» **Your task**:
Return only the lines below starting at the line containing "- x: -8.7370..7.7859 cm" and ending at the line containing "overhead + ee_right", both included, exactly as they are and with no pictures.

---

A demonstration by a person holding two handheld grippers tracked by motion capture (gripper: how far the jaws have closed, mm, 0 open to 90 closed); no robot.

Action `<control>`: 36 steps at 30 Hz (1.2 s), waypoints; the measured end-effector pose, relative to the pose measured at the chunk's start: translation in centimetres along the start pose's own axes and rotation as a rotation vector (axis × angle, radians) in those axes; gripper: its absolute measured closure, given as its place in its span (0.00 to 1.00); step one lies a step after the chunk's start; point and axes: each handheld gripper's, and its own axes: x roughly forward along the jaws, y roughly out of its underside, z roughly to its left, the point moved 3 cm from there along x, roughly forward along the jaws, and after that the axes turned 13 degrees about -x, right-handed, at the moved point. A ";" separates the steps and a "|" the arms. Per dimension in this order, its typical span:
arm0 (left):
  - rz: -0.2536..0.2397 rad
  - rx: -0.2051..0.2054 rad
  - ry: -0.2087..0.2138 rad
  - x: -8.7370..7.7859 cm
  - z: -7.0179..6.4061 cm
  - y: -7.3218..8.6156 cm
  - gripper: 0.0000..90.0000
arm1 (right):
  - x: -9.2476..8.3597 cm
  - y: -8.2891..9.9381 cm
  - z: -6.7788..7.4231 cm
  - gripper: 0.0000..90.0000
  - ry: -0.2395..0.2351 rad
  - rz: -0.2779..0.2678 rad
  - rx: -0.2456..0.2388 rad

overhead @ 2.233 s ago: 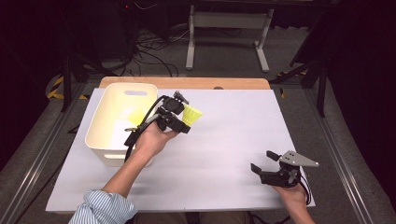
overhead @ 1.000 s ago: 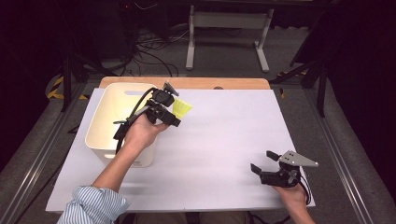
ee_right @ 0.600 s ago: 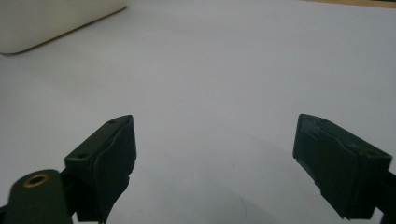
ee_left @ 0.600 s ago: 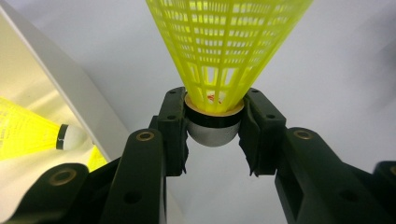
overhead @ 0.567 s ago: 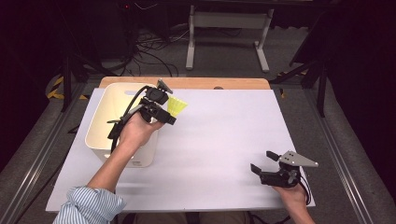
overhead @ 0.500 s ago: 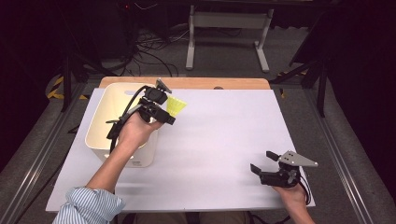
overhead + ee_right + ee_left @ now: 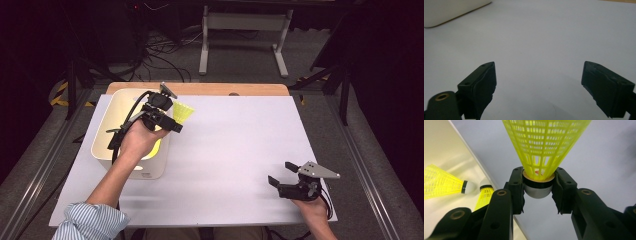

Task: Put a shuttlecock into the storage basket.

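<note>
My left gripper is shut on a yellow shuttlecock, held above the right rim of a cream bin. In the left gripper view the jaws clamp the shuttlecock's white cork base, and its yellow skirt points away from the camera. Two more yellow shuttlecocks lie inside the bin, seen at the left of that view. My right gripper rests open near the table's front right edge, with nothing between its fingers.
A white sheet covers the table, with a strip of wood showing at its far edge. Dark floor, cables and a metal stand lie beyond the table. The bin's corner appears at the top left of the right gripper view.
My left hand has carried the shuttlecock leftward and slightly away, from over the sheet to over the bin's right rim. The right gripper has stayed still.
</note>
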 end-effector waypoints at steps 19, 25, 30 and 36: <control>-0.015 -0.053 -0.021 -1.2 2.3 0.6 0.72 | 0.0 0.0 0.0 0.14 0.002 0.004 0.002; -0.019 -0.070 -0.023 -1.4 2.9 0.8 0.72 | 0.0 0.0 0.0 0.14 0.004 0.004 -0.001; -0.023 -0.086 -0.031 -1.6 3.6 0.9 0.72 | 0.0 0.0 0.0 0.14 0.004 0.003 -0.001; -0.037 -0.095 -0.041 -1.6 4.3 1.0 0.72 | 0.0 0.0 0.0 0.14 0.004 0.003 0.000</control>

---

» **Response for this exercise**:
  - x: -8.7370..7.7859 cm
  - z: -7.0179..6.4061 cm
  - y: -7.3218..8.6156 cm
  - gripper: 0.0000..90.0000
arm1 (right):
  - x: -9.2476..8.3597 cm
  - y: -8.2891..9.9381 cm
  - z: -6.7788..7.4231 cm
  - gripper: 0.0000..90.0000
  - ry: -0.2395..0.2351 rad
  - rz: -0.2779..0.2678 rad
  - rx: -0.2456..0.2388 rad

overhead @ 2.233 s ago: 
overhead @ 1.000 s ago: 
ee_right @ 0.600 s ago: 
ee_left @ 0.600 s ago: 
overhead @ 0.567 s ago: 
overhead @ 0.500 s ago: 
overhead + ee_right + ee_left @ now: 

This exercise requires no further answer.